## About this exercise
Write out each line below exactly as it appears.
***
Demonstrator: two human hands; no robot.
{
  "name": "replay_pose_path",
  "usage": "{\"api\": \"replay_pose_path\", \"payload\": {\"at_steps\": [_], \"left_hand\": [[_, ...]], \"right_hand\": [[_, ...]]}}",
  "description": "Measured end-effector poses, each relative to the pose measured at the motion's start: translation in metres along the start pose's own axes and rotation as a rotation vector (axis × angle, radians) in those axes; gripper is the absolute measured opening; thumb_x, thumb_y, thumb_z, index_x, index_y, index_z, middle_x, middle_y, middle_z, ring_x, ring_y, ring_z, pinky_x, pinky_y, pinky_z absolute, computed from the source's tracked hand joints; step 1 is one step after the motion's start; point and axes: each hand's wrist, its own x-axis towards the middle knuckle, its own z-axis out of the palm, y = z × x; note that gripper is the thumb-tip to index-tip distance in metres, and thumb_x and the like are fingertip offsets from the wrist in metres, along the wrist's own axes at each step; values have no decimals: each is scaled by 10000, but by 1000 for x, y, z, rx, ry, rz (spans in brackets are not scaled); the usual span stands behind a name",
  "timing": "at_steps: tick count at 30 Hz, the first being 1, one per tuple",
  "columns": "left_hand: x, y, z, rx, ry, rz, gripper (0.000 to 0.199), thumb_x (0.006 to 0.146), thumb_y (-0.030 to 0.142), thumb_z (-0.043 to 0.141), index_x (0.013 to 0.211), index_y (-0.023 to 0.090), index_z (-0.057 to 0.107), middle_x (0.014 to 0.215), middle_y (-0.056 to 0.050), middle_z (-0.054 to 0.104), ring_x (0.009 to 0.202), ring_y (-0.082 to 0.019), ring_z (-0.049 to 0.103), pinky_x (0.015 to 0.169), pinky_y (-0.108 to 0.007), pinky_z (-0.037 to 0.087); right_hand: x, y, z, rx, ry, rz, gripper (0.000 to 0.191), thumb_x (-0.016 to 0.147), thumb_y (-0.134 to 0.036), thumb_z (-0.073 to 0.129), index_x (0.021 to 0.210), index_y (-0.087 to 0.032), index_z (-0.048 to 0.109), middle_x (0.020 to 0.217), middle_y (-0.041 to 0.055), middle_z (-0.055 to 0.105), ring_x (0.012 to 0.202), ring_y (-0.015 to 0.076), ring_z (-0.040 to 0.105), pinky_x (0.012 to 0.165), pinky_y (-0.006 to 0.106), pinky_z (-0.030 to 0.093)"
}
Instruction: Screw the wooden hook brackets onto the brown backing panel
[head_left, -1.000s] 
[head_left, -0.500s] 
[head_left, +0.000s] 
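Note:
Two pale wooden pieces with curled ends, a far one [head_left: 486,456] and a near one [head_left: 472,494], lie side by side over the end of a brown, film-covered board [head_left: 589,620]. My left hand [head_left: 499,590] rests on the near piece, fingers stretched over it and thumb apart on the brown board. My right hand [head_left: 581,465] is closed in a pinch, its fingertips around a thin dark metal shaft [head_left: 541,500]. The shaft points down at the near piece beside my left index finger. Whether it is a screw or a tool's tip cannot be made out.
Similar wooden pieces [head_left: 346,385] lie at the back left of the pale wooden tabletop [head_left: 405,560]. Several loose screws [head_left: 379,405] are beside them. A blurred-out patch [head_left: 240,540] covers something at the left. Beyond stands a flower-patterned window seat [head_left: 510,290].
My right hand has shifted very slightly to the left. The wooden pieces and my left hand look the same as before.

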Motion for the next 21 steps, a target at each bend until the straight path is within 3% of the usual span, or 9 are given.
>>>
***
## Task result
Demonstrator: two human hands; no robot.
{
  "name": "replay_pose_path",
  "usage": "{\"api\": \"replay_pose_path\", \"payload\": {\"at_steps\": [_], \"left_hand\": [[_, ...]], \"right_hand\": [[_, ...]]}}",
  "description": "Measured end-effector poses, each relative to the pose measured at the motion's start: translation in metres along the start pose's own axes and rotation as a rotation vector (axis × angle, radians) in those axes; gripper is the absolute measured opening; thumb_x, thumb_y, thumb_z, index_x, index_y, index_z, middle_x, middle_y, middle_z, ring_x, ring_y, ring_z, pinky_x, pinky_y, pinky_z absolute, computed from the source's tracked hand joints; step 1 is one step after the motion's start; point and axes: each hand's wrist, its own x-axis towards the middle knuckle, its own z-axis out of the palm, y = z × x; note that gripper is the thumb-tip to index-tip distance in metres, and thumb_x and the like are fingertip offsets from the wrist in metres, along the wrist's own axes at each step; values have no decimals: each is scaled by 10000, but by 1000 for x, y, z, rx, ry, rz (spans in brackets are not scaled); the usual span stands behind a name",
  "timing": "at_steps: tick count at 30 Hz, the first being 1, one per tuple",
  "columns": "left_hand: x, y, z, rx, ry, rz, gripper (0.000 to 0.199), thumb_x (0.006 to 0.146), thumb_y (-0.030 to 0.142), thumb_z (-0.043 to 0.141), index_x (0.013 to 0.211), index_y (-0.023 to 0.090), index_z (-0.057 to 0.107), middle_x (0.014 to 0.215), middle_y (-0.056 to 0.050), middle_z (-0.054 to 0.104), ring_x (0.009 to 0.202), ring_y (-0.082 to 0.019), ring_z (-0.049 to 0.103), pinky_x (0.015 to 0.169), pinky_y (-0.108 to 0.007), pinky_z (-0.037 to 0.087); right_hand: x, y, z, rx, ry, rz, gripper (0.000 to 0.191), thumb_x (-0.016 to 0.147), thumb_y (-0.134 to 0.036), thumb_z (-0.073 to 0.129), index_x (0.021 to 0.210), index_y (-0.087 to 0.032), index_z (-0.048 to 0.109), middle_x (0.020 to 0.217), middle_y (-0.041 to 0.055), middle_z (-0.055 to 0.105), ring_x (0.012 to 0.202), ring_y (-0.015 to 0.076), ring_z (-0.040 to 0.105), pinky_x (0.012 to 0.165), pinky_y (-0.006 to 0.106), pinky_z (-0.030 to 0.093)"
}
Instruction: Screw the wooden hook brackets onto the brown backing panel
[head_left, -1.000s] 
[head_left, -0.500s] 
[head_left, +0.000s] 
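Note:
Two pale wooden pieces with curled ends, a far one [head_left: 486,456] and a near one [head_left: 472,494], lie side by side over the end of a brown, film-covered board [head_left: 589,620]. My left hand [head_left: 499,590] rests on the near piece, fingers stretched over it and thumb apart on the brown board. My right hand [head_left: 581,465] is closed in a pinch, its fingertips around a thin dark metal shaft [head_left: 541,500]. The shaft points down at the near piece beside my left index finger. Whether it is a screw or a tool's tip cannot be made out.
Similar wooden pieces [head_left: 346,385] lie at the back left of the pale wooden tabletop [head_left: 405,560]. Several loose screws [head_left: 379,405] are beside them. A blurred-out patch [head_left: 240,540] covers something at the left. Beyond stands a flower-patterned window seat [head_left: 510,290].
My right hand has shifted very slightly to the left. The wooden pieces and my left hand look the same as before.
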
Motion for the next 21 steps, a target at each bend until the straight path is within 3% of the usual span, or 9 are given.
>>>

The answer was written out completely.